Just looking at it from a realistic financial point of view, people have less disposable cash now in Europe plus an upgrade to Ryzen 7000 is a platform upgrade so costs considerably more than just replacing the CPU.
Its probably only seems weird if you have no money problems.
Lol, that's quite the assumption. More like it's only weird if you take your own financial situation and apply it to the world in general, rather than taking into consideration the worldwide nature of the PC components market and how people are spending more on components than ever before, while AMD arguably has the best reputation in the CPU space that it's ever had.
Many people dont upgrade every gen in the first place, but I think a few did it on AM4 as it was just a CPU replacement. So my prediction is this.
I'm a staunch supporter of the idea that upgrading every generation is
really friggin dumb, so there's that. Heck, the only reason why I myself went from Zen1 to Zen3 was that I could pay for the upgrade with project funding from my job - otherwise I'd still be rocking my old 1600X. For anyone who thinks upgrading every generation is a good idea, IMO they're already disqualifying themselves from any price/value perspective just by this incredible level of waste. You're right that it was easier and cheaper on AM4, but
very few people kept their motherboards across three or four generations, especially as 300-series boards had pretty poor support as time went on.
I think Ryzen 7000 will have the lowest sales on the AM5 platform, assuming it lasts 3 full gen's again, the 9000 will sell better, and 11000 maybe even better still. Also considering the budget boards come out later so by the time 9000 series is around, there will be bigger supply and lower priced boards available, DDR5 probably as well.
I think that depends entirely on the competitive situation. (Also, I find it rather strange that you're assuming they'll skip 8 and 10 naming for some reason, but that's another thing entirely.) If Zen4 beats Intel significantly, then it will sell well, period. Whether Zen5 and Zen6 (or whatever arch they are) sell well will similarly depend on their competitive positioning. You're right that the initial wave will be high end boards, but that's typically a ~6 month thing, and certainly not a "wait till next gen" thing. Heck, B550 was
ridiculously late, and still sold like hotcakes. DDR5 supply and pricing is definitely a challenge, but that's always the case when there's a new generation of memory, and is rather incidental to Zen4 in and of itself - they need to transition at some point, and at least they're waiting longer than Intel and should thus have better pricing and availability at launch.
As for Intel, thats why so many jumped on Ryzen 1st gen
It was a complete breath of fresh air, much cheaper CPUs and a promise the chipset will last longer, not to mention motherboards were still cheap then.
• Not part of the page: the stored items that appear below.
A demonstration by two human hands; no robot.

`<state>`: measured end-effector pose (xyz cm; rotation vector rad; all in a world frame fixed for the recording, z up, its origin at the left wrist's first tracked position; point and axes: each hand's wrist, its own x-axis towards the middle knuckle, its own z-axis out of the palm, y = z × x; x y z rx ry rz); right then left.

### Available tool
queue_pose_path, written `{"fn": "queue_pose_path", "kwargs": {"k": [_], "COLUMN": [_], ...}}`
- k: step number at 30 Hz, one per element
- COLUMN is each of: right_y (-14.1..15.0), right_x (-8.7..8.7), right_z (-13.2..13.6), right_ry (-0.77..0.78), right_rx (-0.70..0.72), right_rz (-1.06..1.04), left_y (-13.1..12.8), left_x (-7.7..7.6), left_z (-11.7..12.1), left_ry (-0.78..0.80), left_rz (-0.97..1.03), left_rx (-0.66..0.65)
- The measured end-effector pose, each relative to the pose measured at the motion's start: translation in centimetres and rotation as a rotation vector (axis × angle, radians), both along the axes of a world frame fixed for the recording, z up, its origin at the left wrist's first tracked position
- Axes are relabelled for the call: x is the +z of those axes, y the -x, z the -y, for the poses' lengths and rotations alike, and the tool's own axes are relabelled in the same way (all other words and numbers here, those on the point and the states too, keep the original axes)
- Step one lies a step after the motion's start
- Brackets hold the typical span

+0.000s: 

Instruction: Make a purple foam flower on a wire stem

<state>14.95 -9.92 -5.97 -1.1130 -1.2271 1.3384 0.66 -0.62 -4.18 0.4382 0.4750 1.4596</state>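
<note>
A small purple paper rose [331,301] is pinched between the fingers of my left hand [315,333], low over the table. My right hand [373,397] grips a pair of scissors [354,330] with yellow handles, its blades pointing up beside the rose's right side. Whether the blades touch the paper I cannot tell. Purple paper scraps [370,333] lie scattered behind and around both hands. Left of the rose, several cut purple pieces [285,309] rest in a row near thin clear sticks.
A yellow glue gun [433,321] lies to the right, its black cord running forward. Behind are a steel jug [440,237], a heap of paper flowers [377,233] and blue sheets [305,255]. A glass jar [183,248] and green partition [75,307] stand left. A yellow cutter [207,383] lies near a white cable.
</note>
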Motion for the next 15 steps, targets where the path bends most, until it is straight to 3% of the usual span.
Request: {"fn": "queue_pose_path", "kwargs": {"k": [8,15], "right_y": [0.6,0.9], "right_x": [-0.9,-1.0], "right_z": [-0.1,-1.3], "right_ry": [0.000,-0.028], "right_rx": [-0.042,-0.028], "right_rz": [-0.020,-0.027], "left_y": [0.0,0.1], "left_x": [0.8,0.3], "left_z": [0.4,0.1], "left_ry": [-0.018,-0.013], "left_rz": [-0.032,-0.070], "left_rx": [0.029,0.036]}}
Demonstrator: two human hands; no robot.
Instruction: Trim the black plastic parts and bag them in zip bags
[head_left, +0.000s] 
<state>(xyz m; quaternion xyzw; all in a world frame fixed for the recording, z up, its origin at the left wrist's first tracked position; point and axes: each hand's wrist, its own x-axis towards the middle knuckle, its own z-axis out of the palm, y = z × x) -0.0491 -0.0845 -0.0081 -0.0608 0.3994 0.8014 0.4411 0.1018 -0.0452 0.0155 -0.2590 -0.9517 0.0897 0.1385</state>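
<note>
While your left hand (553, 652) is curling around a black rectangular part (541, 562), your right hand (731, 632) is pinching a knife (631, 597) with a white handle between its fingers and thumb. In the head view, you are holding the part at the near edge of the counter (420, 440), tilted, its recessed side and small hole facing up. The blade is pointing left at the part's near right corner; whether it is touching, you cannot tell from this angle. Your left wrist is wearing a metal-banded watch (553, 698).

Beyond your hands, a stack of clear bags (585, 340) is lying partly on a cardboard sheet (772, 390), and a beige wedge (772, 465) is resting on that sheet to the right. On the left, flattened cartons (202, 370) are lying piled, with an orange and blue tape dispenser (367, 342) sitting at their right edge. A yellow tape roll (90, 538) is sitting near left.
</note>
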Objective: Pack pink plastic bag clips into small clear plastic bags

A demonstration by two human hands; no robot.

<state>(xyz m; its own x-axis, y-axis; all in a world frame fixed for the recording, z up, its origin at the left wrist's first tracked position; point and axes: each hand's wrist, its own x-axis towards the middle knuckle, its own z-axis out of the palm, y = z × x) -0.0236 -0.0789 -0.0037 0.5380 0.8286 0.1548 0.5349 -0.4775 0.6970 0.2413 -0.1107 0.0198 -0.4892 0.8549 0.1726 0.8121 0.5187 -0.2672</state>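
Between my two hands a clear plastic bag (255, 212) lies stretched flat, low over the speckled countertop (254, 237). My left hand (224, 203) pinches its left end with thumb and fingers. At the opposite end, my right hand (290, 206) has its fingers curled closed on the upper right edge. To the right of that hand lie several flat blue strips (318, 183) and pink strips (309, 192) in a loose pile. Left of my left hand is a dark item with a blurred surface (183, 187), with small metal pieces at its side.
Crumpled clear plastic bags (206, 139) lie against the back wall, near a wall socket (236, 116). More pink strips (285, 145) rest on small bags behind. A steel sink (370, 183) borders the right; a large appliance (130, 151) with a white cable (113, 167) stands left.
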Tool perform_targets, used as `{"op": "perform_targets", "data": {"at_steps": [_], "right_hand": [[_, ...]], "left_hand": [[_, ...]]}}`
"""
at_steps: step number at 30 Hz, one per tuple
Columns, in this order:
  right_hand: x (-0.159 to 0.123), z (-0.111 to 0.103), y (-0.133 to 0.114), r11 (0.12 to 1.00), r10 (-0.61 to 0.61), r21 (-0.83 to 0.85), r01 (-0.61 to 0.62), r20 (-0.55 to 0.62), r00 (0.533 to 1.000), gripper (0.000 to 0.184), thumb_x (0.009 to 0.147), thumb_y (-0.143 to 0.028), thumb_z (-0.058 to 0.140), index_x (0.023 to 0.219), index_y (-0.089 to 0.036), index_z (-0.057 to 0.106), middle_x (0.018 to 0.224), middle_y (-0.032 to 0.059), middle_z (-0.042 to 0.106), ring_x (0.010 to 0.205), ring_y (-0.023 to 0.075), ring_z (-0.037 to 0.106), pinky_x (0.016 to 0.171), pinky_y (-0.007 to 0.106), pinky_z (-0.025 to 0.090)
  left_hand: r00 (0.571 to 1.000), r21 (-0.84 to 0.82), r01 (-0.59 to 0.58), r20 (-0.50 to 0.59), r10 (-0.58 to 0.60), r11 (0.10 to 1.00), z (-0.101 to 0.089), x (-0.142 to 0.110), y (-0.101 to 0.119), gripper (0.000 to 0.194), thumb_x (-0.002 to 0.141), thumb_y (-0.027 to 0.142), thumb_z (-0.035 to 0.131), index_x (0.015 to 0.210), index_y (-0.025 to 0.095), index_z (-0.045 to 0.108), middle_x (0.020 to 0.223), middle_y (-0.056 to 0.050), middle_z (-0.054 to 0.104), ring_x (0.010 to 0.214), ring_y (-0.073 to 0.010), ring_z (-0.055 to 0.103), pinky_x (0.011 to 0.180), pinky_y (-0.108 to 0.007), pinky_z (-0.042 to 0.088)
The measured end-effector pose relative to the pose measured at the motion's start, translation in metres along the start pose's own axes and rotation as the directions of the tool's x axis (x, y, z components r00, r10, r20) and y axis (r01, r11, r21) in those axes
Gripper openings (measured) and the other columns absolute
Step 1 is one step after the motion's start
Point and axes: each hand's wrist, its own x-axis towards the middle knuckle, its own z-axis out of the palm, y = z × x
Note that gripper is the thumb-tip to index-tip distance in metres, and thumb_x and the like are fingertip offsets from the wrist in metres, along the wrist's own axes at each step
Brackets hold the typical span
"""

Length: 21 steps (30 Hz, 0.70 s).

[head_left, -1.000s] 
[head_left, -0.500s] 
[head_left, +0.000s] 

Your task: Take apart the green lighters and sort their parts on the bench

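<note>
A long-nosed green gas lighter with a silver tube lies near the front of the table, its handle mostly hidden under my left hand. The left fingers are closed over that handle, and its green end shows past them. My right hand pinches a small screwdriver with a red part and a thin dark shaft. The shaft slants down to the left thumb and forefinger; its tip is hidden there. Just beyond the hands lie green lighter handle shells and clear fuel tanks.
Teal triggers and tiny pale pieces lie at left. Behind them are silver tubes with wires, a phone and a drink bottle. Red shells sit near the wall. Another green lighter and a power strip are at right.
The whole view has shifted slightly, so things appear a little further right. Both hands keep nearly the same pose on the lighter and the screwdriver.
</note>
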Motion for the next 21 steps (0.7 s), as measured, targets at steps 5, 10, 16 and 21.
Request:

Of course AMDs last chip before Ryzen 1 was the horrible FX chip, but this time the predecessor is a much better chip (They now have same issue as Nvidia/Intel they competing against themselves own older gen). I have defenitly observed on Intel it was common to keep the CPU for 3-4 gens minimal because of platform upgrades, whilst on AM4 many people were upgrading at least twice during AM4s lifetime, so it changed habits. We will see, thats my prediction, if AMD release sales numbers then we know.
I think the number of people doing those intermittent CPU upgrades is
much lower than what you're making it out to be here. Yes, lots of people have gone from Zen1 to some newer Zen generation - typically 2 or 3 (hi!), but most of those either couldn't reuse their 300-series motherboard (at least for Zen3, until recently), or wanted the new I/O and better memory support of the newer motherboards and thus also upgraded the motherboard. Getting to keep your RAM is of course still a nice savings, but IMO you're overestimating the overall effect this has had on sales. Heck, PC DIY is in and of itself a
tiny niche, and within that, the vast majority of builders build a PC, use it for a few years, then build a new one, with smaller groups doing intermittent or more frequent upgrades.
You're entirely right that Zen1 got a huge boost for delivering a lot of things Intel had failed to deliver for
years, and Zen4 doesn't have that. But nothing AMD could do now would do that - they're evenly matched now. Now the challenge has shifted to competing on level ground, matching or beating them in performance and features. And to do that, they need a new platform. It sucks that this makes things more expensive, but if you're on an older platform and can't afford that, there is plenty of room to grow on AM4, or there's the option that's always there: saving up. Heck, before AM4, this was what you
had to do, as no Intel platform lasted more than two generations anyhow. And if you're on Zen1, + or 2, there's room to improve with Zen3, and if you're on Zen3 ... wait, save up, upgrade when you can afford it. That's just reality, and while living under late-stage capitalism leads to borderline poverty and massive precarity for nearly everyone, this is hardly a particularly direct consequence of that.